HOW TO COMPLETE THIS TASK: Each line in the listing is to be restated exactly.

=== Begin Enclosure ===

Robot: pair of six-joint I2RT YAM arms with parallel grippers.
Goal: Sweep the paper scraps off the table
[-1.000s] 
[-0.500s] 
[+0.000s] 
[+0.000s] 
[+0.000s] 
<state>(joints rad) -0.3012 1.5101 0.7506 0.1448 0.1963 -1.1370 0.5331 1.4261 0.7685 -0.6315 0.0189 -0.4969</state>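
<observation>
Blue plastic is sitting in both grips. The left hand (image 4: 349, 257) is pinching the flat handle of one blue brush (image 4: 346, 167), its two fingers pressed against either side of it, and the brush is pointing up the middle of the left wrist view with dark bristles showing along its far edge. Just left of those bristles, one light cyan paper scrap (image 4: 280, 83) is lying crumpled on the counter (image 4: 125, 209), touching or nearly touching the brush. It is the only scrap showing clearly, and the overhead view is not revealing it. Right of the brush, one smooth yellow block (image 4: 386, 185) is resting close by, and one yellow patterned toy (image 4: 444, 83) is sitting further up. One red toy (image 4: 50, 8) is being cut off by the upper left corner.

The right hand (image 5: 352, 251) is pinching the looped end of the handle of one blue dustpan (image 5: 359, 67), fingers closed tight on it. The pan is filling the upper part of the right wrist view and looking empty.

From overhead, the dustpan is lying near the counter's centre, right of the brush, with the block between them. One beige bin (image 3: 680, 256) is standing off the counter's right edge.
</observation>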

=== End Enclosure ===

FINAL ANSWER:
Robot: pair of six-joint I2RT YAM arms with parallel grippers.
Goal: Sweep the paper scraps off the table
[-1.000s] 
[-0.500s] 
[+0.000s] 
[+0.000s] 
[+0.000s] 
<state>(joints rad) -0.3012 1.5101 0.7506 0.1448 0.1963 -1.1370 0.5331 1.4261 0.7685 -0.6315 0.0189 -0.4969</state>
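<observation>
Blue plastic is sitting in both grips. The left hand (image 4: 349, 257) is pinching the flat handle of one blue brush (image 4: 346, 167), its two fingers pressed against either side of it, and the brush is pointing up the middle of the left wrist view with dark bristles showing along its far edge. Just left of those bristles, one light cyan paper scrap (image 4: 280, 83) is lying crumpled on the counter (image 4: 125, 209), touching or nearly touching the brush. It is the only scrap showing clearly, and the overhead view is not revealing it. Right of the brush, one smooth yellow block (image 4: 386, 185) is resting close by, and one yellow patterned toy (image 4: 444, 83) is sitting further up. One red toy (image 4: 50, 8) is being cut off by the upper left corner.

The right hand (image 5: 352, 251) is pinching the looped end of the handle of one blue dustpan (image 5: 359, 67), fingers closed tight on it. The pan is filling the upper part of the right wrist view and looking empty.

From overhead, the dustpan is lying near the counter's centre, right of the brush, with the block between them. One beige bin (image 3: 680, 256) is standing off the counter's right edge.
</observation>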

This answer is finished.